Selama ini, Pemerintah Kota Makassar dalam menyusun perencanaan pembangunan yang ramah terhadap disabilitas belum ada riset. Itu baru dibuat rencana tahun depan. Selama ini, kebijakan pembangunan yang ramah disabilitas hanya mengacu kepada SDGs dan RAD HAM.
“Kita sudah melaksanakan SDGs. Komitmennya itu tidak ada yang tertinggal dalam pembangunan, termasuk melibatkan teman-teman difabel dalam menyusun RAD. Dan pemerintah kota Makassar akan melakukan evaluasi dan diharapkan seluruh SKPD untuk mengakomodir kegiatan atau usulan teman-teman difabel dalam proses pembangunan,” terangnya.
Untuk mendukung proses perencanaan pembangunan Kota Makassar, Koalisi Disabilitas/Difabel Makassar sudah menyerahkan hasil survei ke pemerintah Kota Makassar melalui Bappeda Kota Makassar. Hasil survei itu meminta poin-poin usulan terkait keberpihakan kepada difabel dalam proses perencanaan pembangunan.

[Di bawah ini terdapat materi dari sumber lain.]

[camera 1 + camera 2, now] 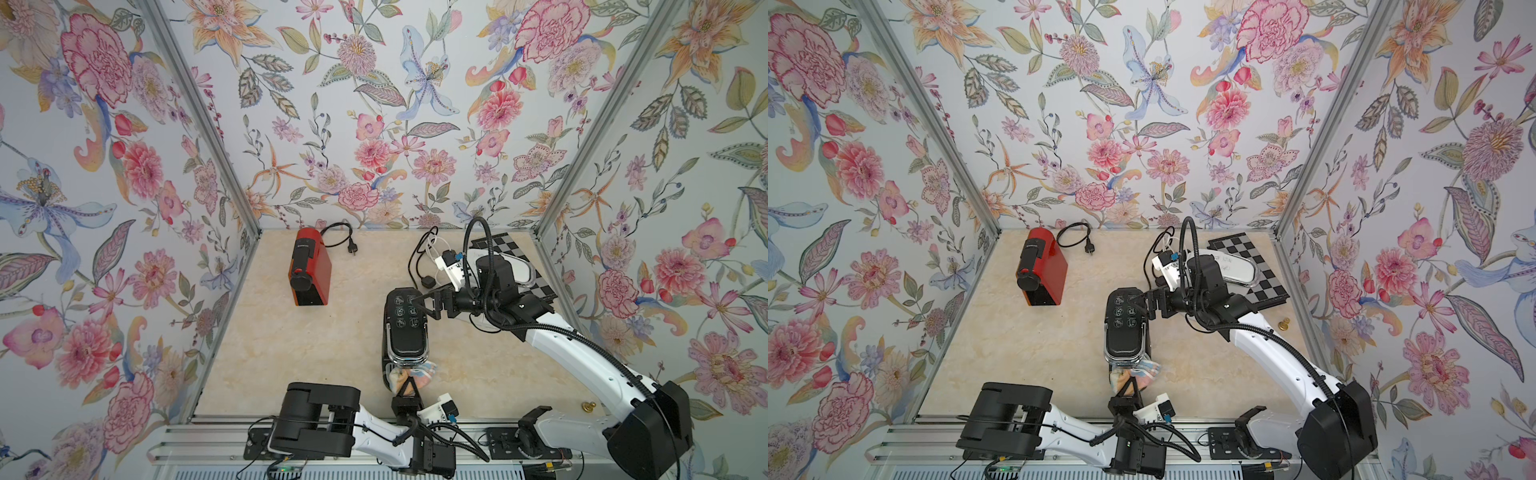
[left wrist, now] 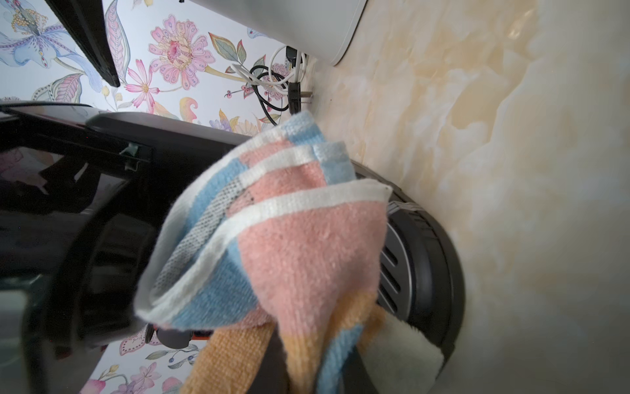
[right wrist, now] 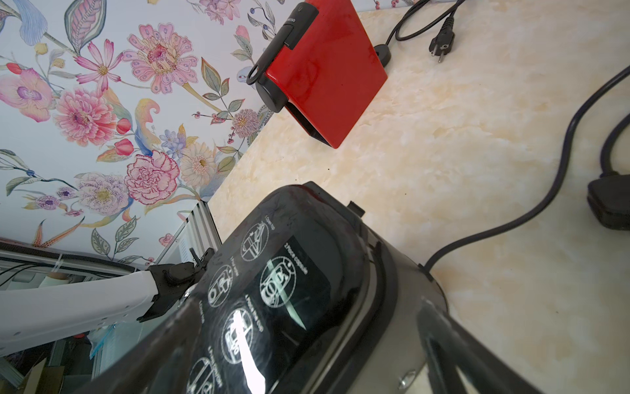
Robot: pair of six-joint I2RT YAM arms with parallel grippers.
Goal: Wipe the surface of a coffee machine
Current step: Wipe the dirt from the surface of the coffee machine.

“Usulan kami cukup direspons bagus Bappeda Makassar dan itu sudah masuk dalam perencanaan pada tahun 2021. Karena Makassar menyusun perencanaan pembangunan jangka panjang, jadi momen itu cukup tepat kita masuk untuk mengusulkan pembangunan di Makassar yang berbasis inklusif tersebut,” ujar Direktur PerDIK Sulawesi Selatan, Abdul Rahman.
Ketua Himpunan Wanita Disabilitas Indonesia (HWDI) Sulawesi Selatan, Maria Un mengatakan, perlu mengapresiasi langkah-langkah positif yang sudah mulai dilakukan oleh pemerintah Kota Makassar melalui Dinas Pekerjaan Umum (PU) dalam pembangunan layanan publik seperti pembangunan trotoar atau pedestrian.
Meski demikian, masyarakat khususnya organisasi disabilitas tetap harus memberikan masukan, karena pembangunan yang ada saat ini tidak merujuk Permen PUPR. “Jadi ukurannya, termasuk dalam pewarnaan, itu semua diatur dalam kebijakan. Tapi itu belum diimplementasikan atau diterapkan dengan baik. Sehingga dilain sisi pemerintah kota menjadikan kota Makassar ini secara perlahan menjadi kota yang inklusif, kota yang ramah bagi semua. Tetapi di lain pihak juga pemahaman kebijakan yang ada itu masih sangat kurang sehingga dalam implementasi kemudian mengurangi tujuan atau nilai dari ketersediaan aksesibilitas,” ujar Maria.
Maria Un menilai, dalam penyusunan Rencana Aksi Daerah (RAD) Disabilitas di Kota Makassar harus melibatkan penyandang disabilitas. Tidak hanya sebatas justifikasi bahwa ada pelibatan. Tetapi, memberikan ruang dan kesempatan lebih banyak bagi mereka untuk berbicara dan menyampaikan usulan. Juga melakukan prmantauan apakah usulan-usulan yang mereka berikan diakomodir yang dituangkan dalam rencana aksi daerah untuk disabilitas.
“Ketika kita berbicara tentang disabilitas, pengalaman disabilitas itu menjadi data yang sangat kuat di atas data riset. Itu yang perlu dipahami. Pengalaman mereka itu menjadi data yang sangat kuat, sehingga usulan-usulan di dalam RAD itu berbasiskan pengalaman.”